▸ What to produce: Restate word for word the lines of the entries below, starting with the line that holds "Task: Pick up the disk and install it" and ending with the line that holds "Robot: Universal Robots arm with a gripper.", and no others.
-------
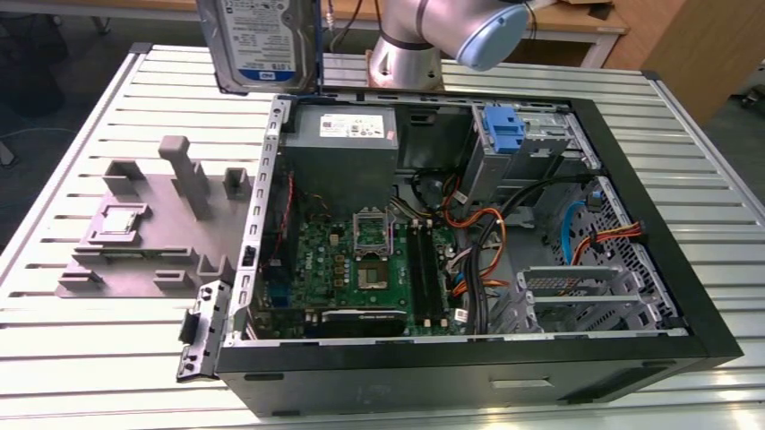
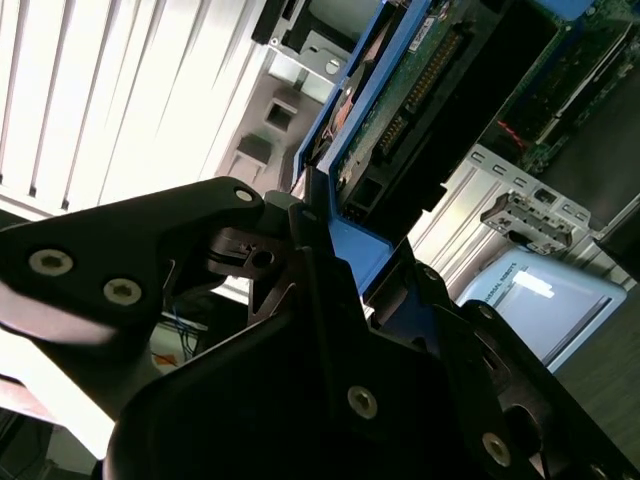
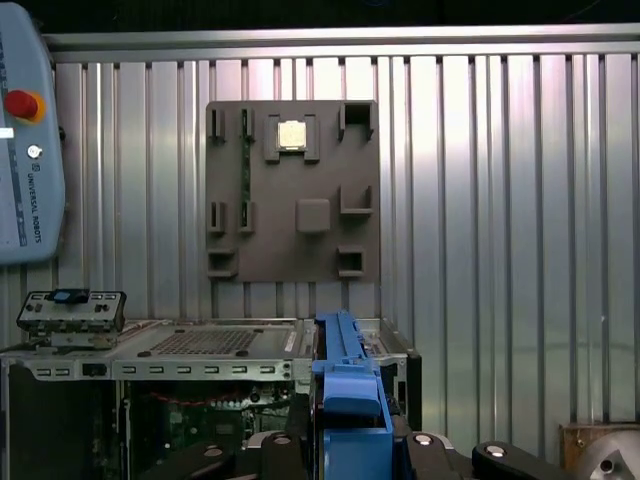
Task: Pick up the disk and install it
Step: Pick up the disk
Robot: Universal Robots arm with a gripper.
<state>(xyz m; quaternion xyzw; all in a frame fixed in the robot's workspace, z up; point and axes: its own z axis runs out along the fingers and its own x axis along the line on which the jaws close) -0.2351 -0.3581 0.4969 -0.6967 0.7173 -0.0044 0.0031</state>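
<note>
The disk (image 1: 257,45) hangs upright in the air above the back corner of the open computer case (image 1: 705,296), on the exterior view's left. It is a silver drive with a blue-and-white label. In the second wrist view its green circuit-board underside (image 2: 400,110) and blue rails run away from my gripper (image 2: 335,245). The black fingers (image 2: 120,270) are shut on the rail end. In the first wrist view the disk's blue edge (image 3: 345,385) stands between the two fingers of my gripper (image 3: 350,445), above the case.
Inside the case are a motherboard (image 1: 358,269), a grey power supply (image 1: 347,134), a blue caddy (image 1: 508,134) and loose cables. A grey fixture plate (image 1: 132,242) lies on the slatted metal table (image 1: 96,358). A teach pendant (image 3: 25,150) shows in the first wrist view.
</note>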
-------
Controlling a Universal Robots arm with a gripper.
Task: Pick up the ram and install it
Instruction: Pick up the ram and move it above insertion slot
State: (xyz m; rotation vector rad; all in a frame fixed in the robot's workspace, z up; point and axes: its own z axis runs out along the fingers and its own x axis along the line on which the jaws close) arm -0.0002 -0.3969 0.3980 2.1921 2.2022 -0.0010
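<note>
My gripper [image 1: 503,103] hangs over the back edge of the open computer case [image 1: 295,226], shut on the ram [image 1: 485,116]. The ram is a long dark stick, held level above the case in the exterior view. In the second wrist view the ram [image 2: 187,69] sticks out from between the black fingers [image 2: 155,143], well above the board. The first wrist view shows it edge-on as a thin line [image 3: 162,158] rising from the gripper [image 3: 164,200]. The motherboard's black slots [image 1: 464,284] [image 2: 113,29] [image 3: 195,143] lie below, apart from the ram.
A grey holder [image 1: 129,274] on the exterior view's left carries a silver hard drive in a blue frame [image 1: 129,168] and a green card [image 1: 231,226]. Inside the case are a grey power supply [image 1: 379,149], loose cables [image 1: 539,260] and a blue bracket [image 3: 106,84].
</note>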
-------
▸ Result below:
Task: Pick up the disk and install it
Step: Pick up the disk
Robot: Universal Robots arm with a gripper.

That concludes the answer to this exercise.